Apart from testing the significance of return spillovers, the DCC-GARCH can also be applied to measure the strength of the return spillovers. We compute the time-varying conditional correlations (\( \frac{h_{i,12t}}{{\left({h}_{i,11t}{h}_{i,22t}\right)}^{1/2}} \)), where h11, t and h22, t are the conditional variances of the Chinese and U.S. stock markets, and h12, t is the conditional covariance of both countries. The summary statistics of the conditional correlation estimations are shown in Table 7. The mean of three conditional correlations are all positive and less than 0.2, which indicates that the returns of both markets move in the same direction, but these comovements are not very strong. Both of the means of the conditional correlations, between the SPX and morning trading of CSI300, and between the SPX and whole day trading of CSI300, are almost two times that between the SPX and afternoon trading of CSI300. Therefore, the relationship between the SPX return and the CSI300 return in the morning is greater than that between the SPX and the CSI300 in the afternoon. Comparing these three time-varying conditional correlations’ standard deviations, the conditional correlation between the SPX and morning trading of CSI300 is the most stable. Together with the sign of the minimum conditional correlation, Table 7 implies that the comovements between the SPX and the CSI300 returns in the morning are consistently positive. Again, the linkage between the SPX and the CSI300 over the whole day owes much to the close linkage between the SPX and the CSI300 in the morning trading segment. The linkage between the return of the U.S. market and the Chinese market in the morning transaction daily return and the Chinese morning return is consistent and stable.

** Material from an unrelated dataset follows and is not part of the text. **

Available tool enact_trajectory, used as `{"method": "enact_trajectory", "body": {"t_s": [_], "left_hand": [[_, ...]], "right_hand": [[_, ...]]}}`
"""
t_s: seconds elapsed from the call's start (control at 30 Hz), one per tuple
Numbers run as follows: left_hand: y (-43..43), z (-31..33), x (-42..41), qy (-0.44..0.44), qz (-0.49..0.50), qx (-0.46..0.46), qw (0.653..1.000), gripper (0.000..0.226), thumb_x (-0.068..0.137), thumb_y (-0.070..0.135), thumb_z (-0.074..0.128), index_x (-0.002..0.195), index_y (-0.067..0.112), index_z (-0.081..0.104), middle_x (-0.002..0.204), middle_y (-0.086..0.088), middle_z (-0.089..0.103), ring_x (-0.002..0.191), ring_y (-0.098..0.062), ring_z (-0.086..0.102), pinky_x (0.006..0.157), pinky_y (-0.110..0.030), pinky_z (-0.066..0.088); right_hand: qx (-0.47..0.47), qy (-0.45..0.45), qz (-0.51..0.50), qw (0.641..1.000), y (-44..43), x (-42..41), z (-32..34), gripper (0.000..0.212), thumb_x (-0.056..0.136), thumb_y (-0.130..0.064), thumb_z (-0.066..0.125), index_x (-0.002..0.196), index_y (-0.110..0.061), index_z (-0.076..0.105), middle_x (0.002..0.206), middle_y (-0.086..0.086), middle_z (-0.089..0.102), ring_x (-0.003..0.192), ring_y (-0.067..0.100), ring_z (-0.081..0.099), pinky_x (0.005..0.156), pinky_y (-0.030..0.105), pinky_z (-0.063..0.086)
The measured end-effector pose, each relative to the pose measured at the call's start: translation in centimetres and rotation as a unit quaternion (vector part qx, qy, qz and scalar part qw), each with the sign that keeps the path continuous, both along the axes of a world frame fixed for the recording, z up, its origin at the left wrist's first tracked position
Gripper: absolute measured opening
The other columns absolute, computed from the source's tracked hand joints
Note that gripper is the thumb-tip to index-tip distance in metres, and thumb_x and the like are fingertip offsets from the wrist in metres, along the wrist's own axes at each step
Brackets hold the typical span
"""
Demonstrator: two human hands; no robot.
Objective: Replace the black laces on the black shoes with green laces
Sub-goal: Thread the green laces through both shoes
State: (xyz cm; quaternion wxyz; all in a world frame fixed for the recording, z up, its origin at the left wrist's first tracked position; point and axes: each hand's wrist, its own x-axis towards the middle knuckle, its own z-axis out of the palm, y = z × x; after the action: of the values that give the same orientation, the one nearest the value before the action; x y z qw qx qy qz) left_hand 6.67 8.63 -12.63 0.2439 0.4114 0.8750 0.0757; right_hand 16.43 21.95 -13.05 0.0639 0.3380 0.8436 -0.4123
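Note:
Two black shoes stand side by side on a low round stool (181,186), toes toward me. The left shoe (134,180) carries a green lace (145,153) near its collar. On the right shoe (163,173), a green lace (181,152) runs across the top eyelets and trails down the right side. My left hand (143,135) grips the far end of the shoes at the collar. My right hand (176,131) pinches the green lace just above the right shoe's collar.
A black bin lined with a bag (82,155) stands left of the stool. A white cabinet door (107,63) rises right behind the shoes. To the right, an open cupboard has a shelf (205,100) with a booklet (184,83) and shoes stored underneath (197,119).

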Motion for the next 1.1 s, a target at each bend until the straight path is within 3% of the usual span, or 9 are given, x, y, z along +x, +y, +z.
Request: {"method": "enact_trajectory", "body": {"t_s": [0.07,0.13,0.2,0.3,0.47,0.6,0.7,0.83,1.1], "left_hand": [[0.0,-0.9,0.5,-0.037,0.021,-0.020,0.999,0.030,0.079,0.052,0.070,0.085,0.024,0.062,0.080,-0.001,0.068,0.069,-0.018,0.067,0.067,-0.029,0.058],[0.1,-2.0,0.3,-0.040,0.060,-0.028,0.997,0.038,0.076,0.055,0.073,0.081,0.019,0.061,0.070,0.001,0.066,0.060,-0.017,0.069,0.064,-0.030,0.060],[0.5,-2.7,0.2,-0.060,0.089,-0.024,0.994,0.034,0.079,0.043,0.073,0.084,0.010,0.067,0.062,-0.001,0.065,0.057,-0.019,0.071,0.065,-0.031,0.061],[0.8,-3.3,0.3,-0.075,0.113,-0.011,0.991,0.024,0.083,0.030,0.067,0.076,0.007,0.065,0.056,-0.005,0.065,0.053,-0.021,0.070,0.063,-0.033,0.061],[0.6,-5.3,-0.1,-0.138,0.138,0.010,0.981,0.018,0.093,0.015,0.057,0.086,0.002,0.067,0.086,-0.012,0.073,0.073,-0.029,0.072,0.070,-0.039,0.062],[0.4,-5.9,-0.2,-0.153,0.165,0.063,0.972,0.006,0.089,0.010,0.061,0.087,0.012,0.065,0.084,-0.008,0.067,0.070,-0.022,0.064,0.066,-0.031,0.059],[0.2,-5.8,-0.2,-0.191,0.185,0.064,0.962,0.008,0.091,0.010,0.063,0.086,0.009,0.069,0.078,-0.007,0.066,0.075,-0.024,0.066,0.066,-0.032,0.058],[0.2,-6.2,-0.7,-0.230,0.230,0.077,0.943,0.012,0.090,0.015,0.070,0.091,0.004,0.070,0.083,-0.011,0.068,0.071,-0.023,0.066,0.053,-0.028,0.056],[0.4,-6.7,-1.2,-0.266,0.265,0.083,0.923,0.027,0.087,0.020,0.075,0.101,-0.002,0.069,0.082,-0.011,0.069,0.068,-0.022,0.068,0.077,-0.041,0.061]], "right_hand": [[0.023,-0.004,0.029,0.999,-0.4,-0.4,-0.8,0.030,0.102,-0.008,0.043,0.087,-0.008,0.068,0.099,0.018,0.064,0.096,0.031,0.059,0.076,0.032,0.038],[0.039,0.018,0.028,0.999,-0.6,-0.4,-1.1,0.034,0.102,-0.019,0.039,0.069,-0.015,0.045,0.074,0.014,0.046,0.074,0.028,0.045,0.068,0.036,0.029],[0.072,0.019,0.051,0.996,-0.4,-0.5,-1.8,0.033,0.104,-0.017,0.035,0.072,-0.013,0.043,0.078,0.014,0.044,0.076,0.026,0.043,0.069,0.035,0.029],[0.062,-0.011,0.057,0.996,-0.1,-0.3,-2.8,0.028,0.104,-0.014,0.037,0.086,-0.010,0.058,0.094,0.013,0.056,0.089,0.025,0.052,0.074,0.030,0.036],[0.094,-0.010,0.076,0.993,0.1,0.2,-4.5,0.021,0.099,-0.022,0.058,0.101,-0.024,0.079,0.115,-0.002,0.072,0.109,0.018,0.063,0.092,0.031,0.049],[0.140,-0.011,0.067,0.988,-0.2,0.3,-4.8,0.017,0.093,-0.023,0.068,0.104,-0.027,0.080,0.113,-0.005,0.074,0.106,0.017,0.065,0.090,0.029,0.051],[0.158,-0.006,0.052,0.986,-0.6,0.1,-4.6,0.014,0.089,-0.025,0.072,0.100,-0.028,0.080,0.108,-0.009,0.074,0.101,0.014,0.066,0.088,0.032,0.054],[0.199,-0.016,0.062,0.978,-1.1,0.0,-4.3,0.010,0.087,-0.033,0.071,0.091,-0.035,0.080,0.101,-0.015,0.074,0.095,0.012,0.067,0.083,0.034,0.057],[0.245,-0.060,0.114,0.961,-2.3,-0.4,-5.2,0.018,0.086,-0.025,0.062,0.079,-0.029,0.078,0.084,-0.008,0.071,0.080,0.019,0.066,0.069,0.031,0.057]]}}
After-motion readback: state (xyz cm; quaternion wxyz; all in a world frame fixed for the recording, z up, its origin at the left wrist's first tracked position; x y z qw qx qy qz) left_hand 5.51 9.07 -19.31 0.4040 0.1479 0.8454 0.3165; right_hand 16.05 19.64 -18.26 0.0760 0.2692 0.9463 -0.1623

Table 7 Descriptive statistics of time-varying conditional correlations

However, the conditional variance of each market in the DCC-GARCH model depends only on its past conditional variance and error. The conditional variance and error of one market cannot impact the conditional variance of the other market. Thus, we require a more general variance function to test the significance of the volatility spillover effects between the two markets.

Asymmetric BEKK-GARCH model

In the asymmetric BEKK-GARCH model, the mean function is the same as that in the DCC-GARCH model. The variance function is defined by Eq. (8). The conditional variance of each market is determined by the past error, conditional variance, negative error of the two markets, and the past conditional correlation between the two markets.

First, we look at matrix Γi, which is shown in Table 8, in the mean function to analyze the relationship in terms of the returns across the two markets. There are unidirectional spillover effects between the return of the SPX and the CSI300 in the morning and afternoon segments, respectively. Although the U.S. stock market brings about significant impacts on the Chinese stock market in both the morning and afternoon segments, these two impacts are quite different in terms of the significance, signs, and values. First, as for the significance, the influence of the U.S. stock market on the Chinese stock market in the morning segment is more significant than that on the Chinese stock market in the afternoon segment, which can be verified by the t-values of γm, 12 (14.047) and γa, 12 (− 2.855). Second, the return spillover from \( {R}_t^{s\&p} \) to \( {R}_{m,t}^c \) is positive, while the return spillover from \( {R}_t^{s\&p} \) to \( {R}_{a,t}^c \) is negative, which means tha if the U.S. stock market performs well, then the next-day Chinese stock market is prone to gaining a positive return in the morning transaction but a negative return in the afternoon transaction. Third, the absolute value of γm, 11 is more than eight times that of γa, 11, which indicates that the impact of the U.S. stock market on the Chinese stock market exists mainly in the morning transactions. Therefore, it is quite necessary and meaningful for us to divide the daily returns into half-day returns and investigate the return spillovers in the morning and afternoon transactions.

Table 8 Asymmetric BEKK-GARCH model estimation results

Next, we turn to the volatility spillover effects. Table 9 reports the F-statistics and illustrates the bidirectional volatility spillover effects between the two markets. Moreover, the volatility spillover from the US to China is due to the U.S. stock market’s spillovers to the Chinese stock market’s morning and afternoon trading segments. Similarly, volatility spillovers from China to the US in both the morning and afternoon contribute to the U.S. stock market’s ability to predict the volatility of the Chinese stock market the next day.

Table 9 Test of volatility spillover effects between two countries

Robustness checks

To check the robustness of our model, we first divide the sample into four sub-periods: (1) January 1, 2010, to April 15, 2013; (2) April 16, 2013, to June 30, 2018; (3) July 1, 2018, to December 31, 2019; and (4) January 1, 2020, to March 31, 2020.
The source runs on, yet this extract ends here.